Durant averaged 22.8 points and won tournament MVP honors as the Americans won gold and he never slowed down once he made the Olympic roster two years later.
He scored 156 points in 2012 and 155 in 2016, finishing both tournaments with 30 points in the gold-medal game.
Though it would become a blowout, the Americans were trailing early into the second quarter Saturday before Durant heated up. His 3-pointer with 6:18 remaining broke Anthony’s record and he followed by hitting another on the next possession.
He kept rolling into the third quarter and by then his teammates had loosened up after their uneven start and surged into the quarterfinals with ease.
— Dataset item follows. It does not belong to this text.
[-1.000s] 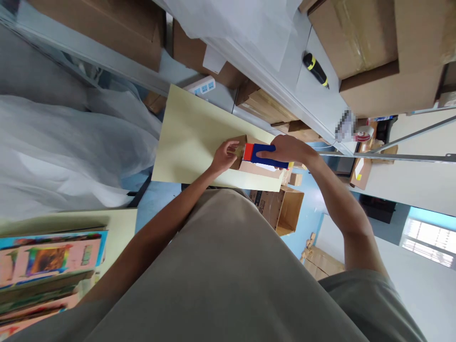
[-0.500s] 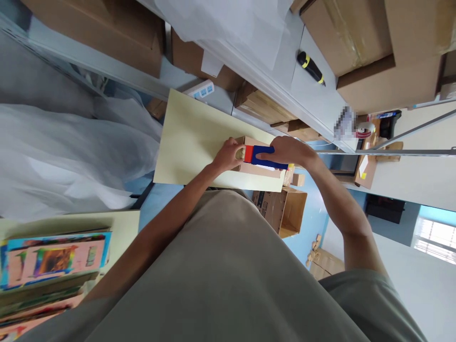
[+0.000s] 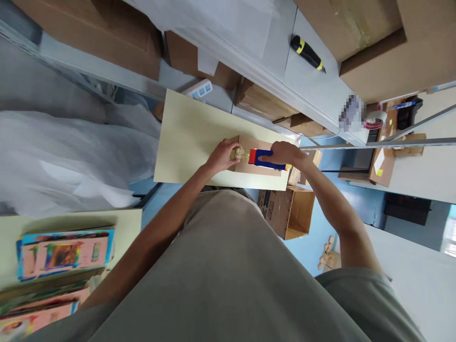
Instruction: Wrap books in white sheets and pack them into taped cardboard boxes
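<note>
My right hand (image 3: 285,154) is closed round a narrow blue item with a red end (image 3: 269,159), perhaps a small box, with its thumb along the top. My left hand (image 3: 223,156) grips a clear, yellowish piece (image 3: 242,153) between thumb and fingers. The clear piece reaches from the left fingers to the red end; its exact kind I cannot make out. Both hands are above a closed brown cardboard box (image 3: 254,141), which lies on a pale yellow board (image 3: 188,137) in front of my body.
A black and yellow tool (image 3: 308,53) lies on the grey shelf (image 3: 306,90) above. An open carton (image 3: 287,209) stands on the blue floor. Colourful printed packs (image 3: 67,254) sit at lower left, and white plastic sheeting (image 3: 78,152) hangs at left. A power strip (image 3: 201,89) lies behind the board.
My left hand has drawn slightly left, away from the red end, and more of the clear yellowish piece shows between them. My right hand keeps its grip. The view has shifted slightly.
</note>
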`<state>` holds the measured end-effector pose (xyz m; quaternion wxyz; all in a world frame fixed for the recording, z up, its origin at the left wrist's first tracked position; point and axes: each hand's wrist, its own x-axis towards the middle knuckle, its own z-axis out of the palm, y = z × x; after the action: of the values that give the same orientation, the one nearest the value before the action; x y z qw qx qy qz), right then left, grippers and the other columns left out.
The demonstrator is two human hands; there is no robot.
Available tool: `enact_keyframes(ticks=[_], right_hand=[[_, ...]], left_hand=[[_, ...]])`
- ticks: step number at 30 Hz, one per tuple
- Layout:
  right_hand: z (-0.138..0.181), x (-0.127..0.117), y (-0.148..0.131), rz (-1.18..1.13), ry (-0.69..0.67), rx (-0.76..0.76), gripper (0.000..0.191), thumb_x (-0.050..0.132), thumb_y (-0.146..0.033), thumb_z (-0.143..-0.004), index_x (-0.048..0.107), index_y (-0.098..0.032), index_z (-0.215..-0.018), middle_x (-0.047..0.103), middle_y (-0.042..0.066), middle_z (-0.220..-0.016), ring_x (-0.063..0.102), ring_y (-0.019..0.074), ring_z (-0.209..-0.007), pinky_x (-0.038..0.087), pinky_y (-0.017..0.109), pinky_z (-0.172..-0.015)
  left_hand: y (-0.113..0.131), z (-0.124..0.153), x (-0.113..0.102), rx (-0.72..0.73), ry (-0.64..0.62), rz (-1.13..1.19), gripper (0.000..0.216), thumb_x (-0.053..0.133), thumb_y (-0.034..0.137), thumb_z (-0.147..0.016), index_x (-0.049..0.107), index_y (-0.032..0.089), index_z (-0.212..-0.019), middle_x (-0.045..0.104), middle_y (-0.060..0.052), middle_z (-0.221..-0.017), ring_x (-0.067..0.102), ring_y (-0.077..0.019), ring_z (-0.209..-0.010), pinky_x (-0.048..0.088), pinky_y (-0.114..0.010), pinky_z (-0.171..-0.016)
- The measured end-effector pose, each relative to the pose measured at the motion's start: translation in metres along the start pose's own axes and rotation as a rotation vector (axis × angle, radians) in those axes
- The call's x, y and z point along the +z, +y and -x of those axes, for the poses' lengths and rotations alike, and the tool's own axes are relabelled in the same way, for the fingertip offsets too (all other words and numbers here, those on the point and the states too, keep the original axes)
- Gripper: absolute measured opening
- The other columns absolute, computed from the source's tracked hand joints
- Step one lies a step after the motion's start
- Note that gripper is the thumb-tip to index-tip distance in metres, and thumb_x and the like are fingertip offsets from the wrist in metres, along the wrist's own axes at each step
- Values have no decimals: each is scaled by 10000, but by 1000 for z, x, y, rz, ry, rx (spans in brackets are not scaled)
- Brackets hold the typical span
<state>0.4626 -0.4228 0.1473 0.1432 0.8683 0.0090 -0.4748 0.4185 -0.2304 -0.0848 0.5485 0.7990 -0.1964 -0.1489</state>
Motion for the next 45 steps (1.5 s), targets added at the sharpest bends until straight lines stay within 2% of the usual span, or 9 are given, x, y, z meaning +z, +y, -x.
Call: enact_keyframes(ticks=[7,12,18,24,30,35,40,42,45], right_hand=[[-27,21,17,-18,21,-82,752,615,-799,-1001,802,-99,-1200,834,236,-1055,803,356,-996,573,367,-804],[-39,31,30,-67,64,-150,773,620,-806,-993,780,-105,-1278,828,256,-1161,799,381,-1077,582,371,-842],[-56,49,47,-143,141,-282,738,679,-763,-976,748,-133,-1354,823,236,-1229,796,371,-1099,582,358,-854],[-57,59,57,-226,157,-400,560,645,-635,-1034,780,-148,-1273,822,215,-1219,792,349,-1069,571,347,-818],[-54,59,70,-280,151,-523,606,637,-696,-1022,787,-140,-1211,824,217,-1171,781,339,-1039,550,339,-779],[-34,71,146,-330,157,-519,592,634,-708,-1025,769,-160,-1205,828,166,-1024,777,301,-961,503,319,-750],[-9,104,254,-386,-43,-400,676,561,-772,-1038,754,-167,-806,760,123,-703,724,236,-652,478,334,-662],[-7,117,279,-390,-67,-354,675,566,-780,-1033,734,-178,-779,768,127,-725,716,232,-645,472,336,-649],[-17,131,290,-353,-22,-315,668,589,-812,-1005,735,-184,-831,788,144,-800,728,253,-699,461,339,-641]], left_hand=[[-2,9,10,-94,54,90,585,833,134,-845,717,273,-1402,641,-77,-1275,703,-162,-840,630,-399,-953],[4,15,22,-235,203,167,725,823,228,-881,581,269,-1564,754,-95,-1311,757,-172,-874,646,-343,-880],[29,7,53,-447,528,-66,316,698,503,-1032,790,230,-1160,835,-103,-1155,780,-222,-929,614,-351,-904],[47,4,81,-541,717,-158,372,587,494,-1090,800,211,-1203,818,-126,-1205,766,-228,-1010,591,-364,-972],[60,2,93,-555,810,-329,353,546,429,-1117,815,203,-1149,802,-115,-1143,750,-239,-1086,577,-358,-1016],[60,-2,94,-566,825,-398,310,570,387,-1106,819,203,-1113,807,-115,-1133,750,-241,-1069,575,-352,-1005],[58,-2,95,-600,837,-417,264,596,352,-1079,802,191,-1114,808,-125,-1139,754,-252,-1044,579,-352,-980],[58,-2,97,-599,829,-421,265,588,352,-1081,794,189,-1115,804,-124,-1137,752,-251,-1043,577,-351,-985],[59,-3,100,-600,821,-425,264,590,353,-1077,786,178,-1103,794,-130,-1126,747,-249,-1030,574,-350,-988]])
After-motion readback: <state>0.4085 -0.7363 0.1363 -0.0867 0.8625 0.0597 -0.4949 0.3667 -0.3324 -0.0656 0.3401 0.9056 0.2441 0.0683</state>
Durant is still a long way from the top scorers in Olympic history. Brazil’s Oscar Schmidt scored 1,093 points and Andrew Gaze of Australia had 789. Both of them appeared in five Olympics.
But Durant views himself as far more than a scorer, anyway. He finished with eight rebounds and six assists, both team highs, and also a blocked shot that started a fast break while playing inside for an undersized U.S. team.
In his first season back from a ruptured Achilles tendon that forced him to miss a season, Durant had to do it all for the Brooklyn Nets at the end of the playoffs. Even though Kyrie Irving and James Harden were both injured in the series, Durant carried the Nets to a Game 7 against eventual champion Milwaukee in the second round. He had 49 points and a triple-double in Game and 48 in Game 7.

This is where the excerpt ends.